Abstract
Every day, we see people perform many different actions, some of which naturally seem more similar (e.g. running and walking) while others are more different (e.g. running and cooking). What properties of actions capture this intuitive perception of similarity?
To address this question, we asked sixteen participants to watch 60 videos depicting everyday actions, then place intuitively similar actions closer together in space (Kriegeskorte & Mur, 2012). We then tested how well a range of features predicted these action similarities, spanning low-level shape features (gist; Oliva & Torralba, 2001), intermediate-level features capturing the body parts involved in the actions and the actions’ targets in the world (Tarhan & Konkle, 2019), and high-level semantics.
To operationalize high-level semantics, we used verbal descriptions to extract each video’s embedding in a neural network feature space. First, 3 observers verbally described each video.

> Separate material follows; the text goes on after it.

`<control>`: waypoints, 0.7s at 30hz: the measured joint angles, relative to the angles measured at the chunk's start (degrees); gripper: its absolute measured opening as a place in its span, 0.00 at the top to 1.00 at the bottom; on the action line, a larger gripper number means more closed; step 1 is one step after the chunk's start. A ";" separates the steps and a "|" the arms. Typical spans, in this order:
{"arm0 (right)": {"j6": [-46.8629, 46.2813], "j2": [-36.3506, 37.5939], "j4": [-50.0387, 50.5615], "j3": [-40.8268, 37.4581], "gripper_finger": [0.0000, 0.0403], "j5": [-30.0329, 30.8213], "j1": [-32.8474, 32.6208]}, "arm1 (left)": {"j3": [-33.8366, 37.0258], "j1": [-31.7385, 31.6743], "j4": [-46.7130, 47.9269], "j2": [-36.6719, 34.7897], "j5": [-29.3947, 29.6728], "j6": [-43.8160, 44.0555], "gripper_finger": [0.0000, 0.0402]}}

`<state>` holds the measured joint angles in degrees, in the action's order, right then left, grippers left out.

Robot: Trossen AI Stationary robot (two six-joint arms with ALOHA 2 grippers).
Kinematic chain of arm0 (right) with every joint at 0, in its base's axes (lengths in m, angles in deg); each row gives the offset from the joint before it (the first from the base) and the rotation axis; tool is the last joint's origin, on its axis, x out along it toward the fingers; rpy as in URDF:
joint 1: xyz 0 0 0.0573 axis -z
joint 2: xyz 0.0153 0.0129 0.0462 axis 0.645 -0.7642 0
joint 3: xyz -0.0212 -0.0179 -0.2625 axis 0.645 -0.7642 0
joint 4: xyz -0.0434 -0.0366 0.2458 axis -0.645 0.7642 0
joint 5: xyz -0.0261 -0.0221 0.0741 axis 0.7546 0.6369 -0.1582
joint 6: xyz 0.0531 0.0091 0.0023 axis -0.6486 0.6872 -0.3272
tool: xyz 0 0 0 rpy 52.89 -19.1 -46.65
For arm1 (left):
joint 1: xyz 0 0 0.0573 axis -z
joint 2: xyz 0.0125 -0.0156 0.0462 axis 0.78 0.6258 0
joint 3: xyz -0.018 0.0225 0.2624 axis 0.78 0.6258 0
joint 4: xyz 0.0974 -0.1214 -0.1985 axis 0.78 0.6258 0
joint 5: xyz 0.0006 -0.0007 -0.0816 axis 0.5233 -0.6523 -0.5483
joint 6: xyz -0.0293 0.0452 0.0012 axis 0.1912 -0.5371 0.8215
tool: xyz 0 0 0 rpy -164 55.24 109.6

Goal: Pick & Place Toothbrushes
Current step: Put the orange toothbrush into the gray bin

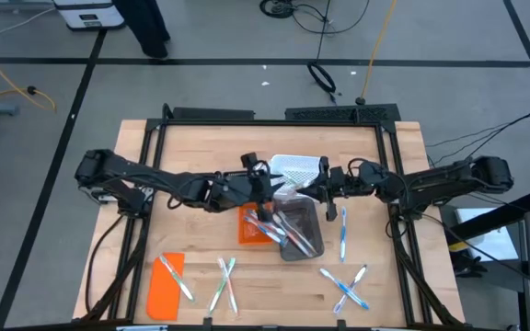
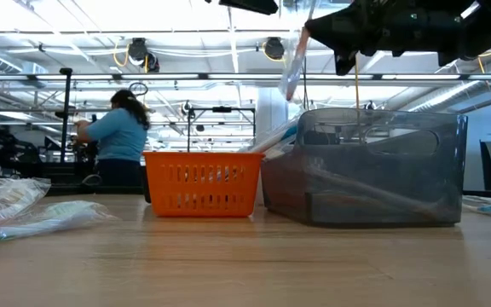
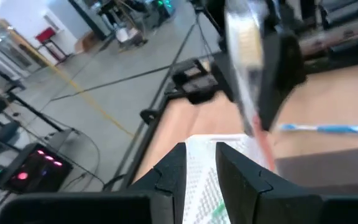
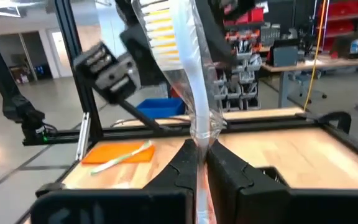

Then, transcripts of their descriptions were passed through a deep neural network model trained on natural language processing (BERT; Devlin et al., 2019), producing a 1024-dimensional feature code for each description.
Gist features did not predict action similarity judgments well (mean leave-1-out tau-a = 0.07), while body part and action target features performed better (tau-a = 0.2 and 0.12, respectively). Notably, semantic BERT features performed best (tau-a = 0.25), approaching the noise ceiling. We replicated these results in a second group of participants (N = 20).
These findings suggest that humans perceive action similarity primarily in terms of semantic properties that can be extracted from natural language. This may be because verbal descriptions capture actions’ larger event structures, going beyond the bodies and objects that make up their elemental components. In addition, our use of verbal descriptions and natural language processing models introduces a tractable way to measure semantic features for real-world, complex videos.